Prononciation : èf, ou, suivant la manière moderne d'épeler, fe
Nature : s. f. quand on prononce cette lettre èf : une petite f ; et s. m. quand on la prononce fe : un f maj

1La sixième lettre de l'alphabet et la quatrième consonne.
Depuis dix ans dessus l'F [du dictionnaire de l'Académie] on travaille ; Et le destin m'aurait fort obligé, S'il m'avait dit, tu vivras jusqu'au G. , BOISROBERT , Épigr. VI, dans RICHELET Il jurait par f et par b, se dit quand on veut faire entendre qu'il s'agit de jurements très grossiers que la décence ne permet pas de répéter.

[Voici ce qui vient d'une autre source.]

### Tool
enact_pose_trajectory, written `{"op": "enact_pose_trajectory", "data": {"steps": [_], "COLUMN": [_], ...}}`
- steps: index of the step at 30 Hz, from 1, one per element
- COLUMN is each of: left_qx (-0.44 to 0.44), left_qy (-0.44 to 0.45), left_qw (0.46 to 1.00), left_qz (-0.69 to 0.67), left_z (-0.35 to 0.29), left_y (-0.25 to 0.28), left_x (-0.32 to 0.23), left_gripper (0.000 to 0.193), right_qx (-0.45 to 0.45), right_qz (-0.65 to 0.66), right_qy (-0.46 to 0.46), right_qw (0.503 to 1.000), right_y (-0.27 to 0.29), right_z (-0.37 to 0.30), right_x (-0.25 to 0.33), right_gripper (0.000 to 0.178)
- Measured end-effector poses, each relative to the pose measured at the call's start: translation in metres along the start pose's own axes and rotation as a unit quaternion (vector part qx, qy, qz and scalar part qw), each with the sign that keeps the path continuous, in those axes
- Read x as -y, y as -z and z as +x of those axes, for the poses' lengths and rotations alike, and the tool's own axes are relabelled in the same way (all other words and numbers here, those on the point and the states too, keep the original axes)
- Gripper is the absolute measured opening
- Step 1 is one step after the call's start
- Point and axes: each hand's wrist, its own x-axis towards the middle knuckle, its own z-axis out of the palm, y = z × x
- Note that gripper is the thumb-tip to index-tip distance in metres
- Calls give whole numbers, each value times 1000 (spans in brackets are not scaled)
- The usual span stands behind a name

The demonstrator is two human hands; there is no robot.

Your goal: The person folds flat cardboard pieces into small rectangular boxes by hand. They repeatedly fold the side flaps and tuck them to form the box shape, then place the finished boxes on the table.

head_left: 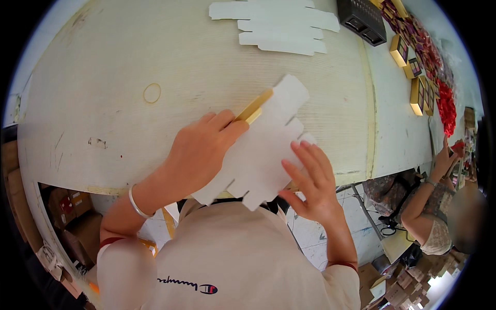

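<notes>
A flat, die-cut box blank [261,150], plain white on its upper face, lies slanted at the near edge of the table, its lower end reaching past the edge toward my body. Along its upper left side a strip is folded up and shows a gold outer face [254,107]. My left hand [204,144] is closed on this side, fingers at the gold fold and the palm over the white card. Beside the blank's notched right edge is my right hand [312,183], its fingers apart and the fingertips at the card.
More white blanks [281,26] lie at the far side. A rubber band [152,93] rests to the left. Far right are a black tray [361,20], gold boxes [417,96] and red ribbon-like material [446,109]. Another person's hand [442,159] works there.
</notes>
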Motion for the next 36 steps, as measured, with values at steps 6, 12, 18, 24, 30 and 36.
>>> {"op": "enact_pose_trajectory", "data": {"steps": [6, 12, 18, 24, 30, 36], "left_qx": [20, -39, -20, -166, -75, -91], "left_qy": [-105, -156, -62, -159, -188, -249], "left_qw": [994, 986, 997, 958, 967, 957], "left_qz": [25, -53, -45, 169, 156, 114], "left_z": [23, -8, -35, -35, -41, -32], "left_y": [2, 11, -22, -31, -32, -26], "left_x": [0, -22, -11, -9, -8, -5], "left_gripper": [26, 26, 32, 29, 37, 29], "right_qx": [-25, 6, 10, -21, 61, 37], "right_qz": [-81, 81, 53, -85, -127, -125], "right_qy": [74, -31, -104, 7, 56, 87], "right_qw": [994, 996, 993, 996, 988, 988], "right_y": [-24, -12, -22, -29, -22, -21], "right_z": [-34, -4, 17, -2, -4, 4], "right_x": [11, 14, 11, 7, 9, 11], "right_gripper": [23, 20, 22, 36, 35, 20]}}
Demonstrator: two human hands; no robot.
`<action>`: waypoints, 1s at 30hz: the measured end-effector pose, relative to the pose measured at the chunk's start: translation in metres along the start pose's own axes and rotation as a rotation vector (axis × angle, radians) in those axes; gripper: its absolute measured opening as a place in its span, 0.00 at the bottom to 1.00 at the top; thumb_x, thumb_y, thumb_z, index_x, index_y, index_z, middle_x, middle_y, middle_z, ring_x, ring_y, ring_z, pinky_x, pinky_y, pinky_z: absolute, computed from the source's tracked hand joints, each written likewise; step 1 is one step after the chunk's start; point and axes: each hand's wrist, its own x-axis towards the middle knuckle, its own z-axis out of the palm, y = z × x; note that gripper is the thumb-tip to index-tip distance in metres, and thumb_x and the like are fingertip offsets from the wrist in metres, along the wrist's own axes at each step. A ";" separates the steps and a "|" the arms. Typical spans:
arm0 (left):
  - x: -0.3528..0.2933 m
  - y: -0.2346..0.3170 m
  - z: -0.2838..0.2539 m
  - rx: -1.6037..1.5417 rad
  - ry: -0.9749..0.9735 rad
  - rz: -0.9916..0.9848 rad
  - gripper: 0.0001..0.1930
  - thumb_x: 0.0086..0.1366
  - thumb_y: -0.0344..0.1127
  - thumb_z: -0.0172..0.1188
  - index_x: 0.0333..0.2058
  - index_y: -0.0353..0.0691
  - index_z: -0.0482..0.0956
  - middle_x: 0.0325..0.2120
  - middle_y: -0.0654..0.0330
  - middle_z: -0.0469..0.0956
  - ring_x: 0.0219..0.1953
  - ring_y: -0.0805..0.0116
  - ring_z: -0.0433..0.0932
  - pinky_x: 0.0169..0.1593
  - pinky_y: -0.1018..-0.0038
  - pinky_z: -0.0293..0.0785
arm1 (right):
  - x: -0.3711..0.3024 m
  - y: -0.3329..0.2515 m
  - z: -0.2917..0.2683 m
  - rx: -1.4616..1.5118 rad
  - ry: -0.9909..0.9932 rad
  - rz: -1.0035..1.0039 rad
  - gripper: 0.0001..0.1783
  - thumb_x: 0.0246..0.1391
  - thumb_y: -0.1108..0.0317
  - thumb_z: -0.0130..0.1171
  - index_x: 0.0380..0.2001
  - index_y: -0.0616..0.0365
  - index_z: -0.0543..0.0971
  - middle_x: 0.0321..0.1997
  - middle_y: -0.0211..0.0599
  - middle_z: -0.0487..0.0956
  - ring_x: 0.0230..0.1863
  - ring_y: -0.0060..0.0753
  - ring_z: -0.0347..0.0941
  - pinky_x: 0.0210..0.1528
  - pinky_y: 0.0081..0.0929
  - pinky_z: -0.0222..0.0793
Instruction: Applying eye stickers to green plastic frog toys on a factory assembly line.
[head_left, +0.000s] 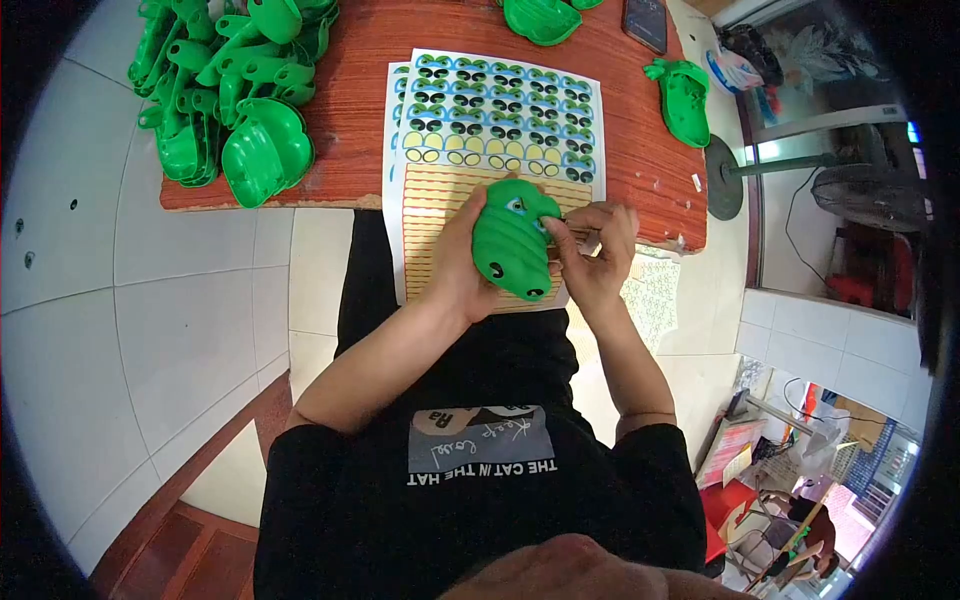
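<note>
My left hand point(464, 262) is wrapped round the side of a green plastic toy crocodile head point(505, 245), holding it above the table's near edge. Dark nostril marks show at its lower end, and a blue-and-white eye sticker point(516, 206) sits near its top. At the other eye, my right hand point(598, 250) has its thumb against the head and its fingers curled beside it; the thumb partly covers that eye. Beneath both hands lies a sticker sheet point(425, 205) with rows of green eyes, yellow ovals and striped strips. Another sheet point(392, 180) peeks out at its left.
On the red-brown wooden table point(350, 100), a heap of green plastic parts point(235, 75) stands at the far left. Another green shell point(686, 103) and a phone point(645, 24) lie right. Beyond are a fan point(870, 195) and, lower right, another person point(808, 535).
</note>
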 end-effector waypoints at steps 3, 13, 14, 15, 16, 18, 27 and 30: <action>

Les b, les f voltigeaient sur son bec ; Les jeunes soeurs crurent qu'il parlait grec , GRESSET , Vert-Vert, IV
C'est un grand if (c'est-à-dire un grand j. f.), expression très injurieuse fondée sur ce que la qualification j. f. avant l'invention du j, et en supprimant les points, faisait précisément le mot if.
2Terme de musique. F ou F-ut-fa, indique le ton de fa. F écrit au-dessus ou au-dessous d'une note signifie forte. FF signifie fortissimo. 3F indique une monnaie frappée à Angers. XIIIe s.
F nous rendi joie au monde ; Par quoi nous fuissiemes [serions] tuit monde [purs], Se nostre creance fust ferme, Qui chascun jour devient enferme, Senefiance de l'ABC , JUBINAL , t. II, p. 277
F des Latins ; F, digamma des Grecs.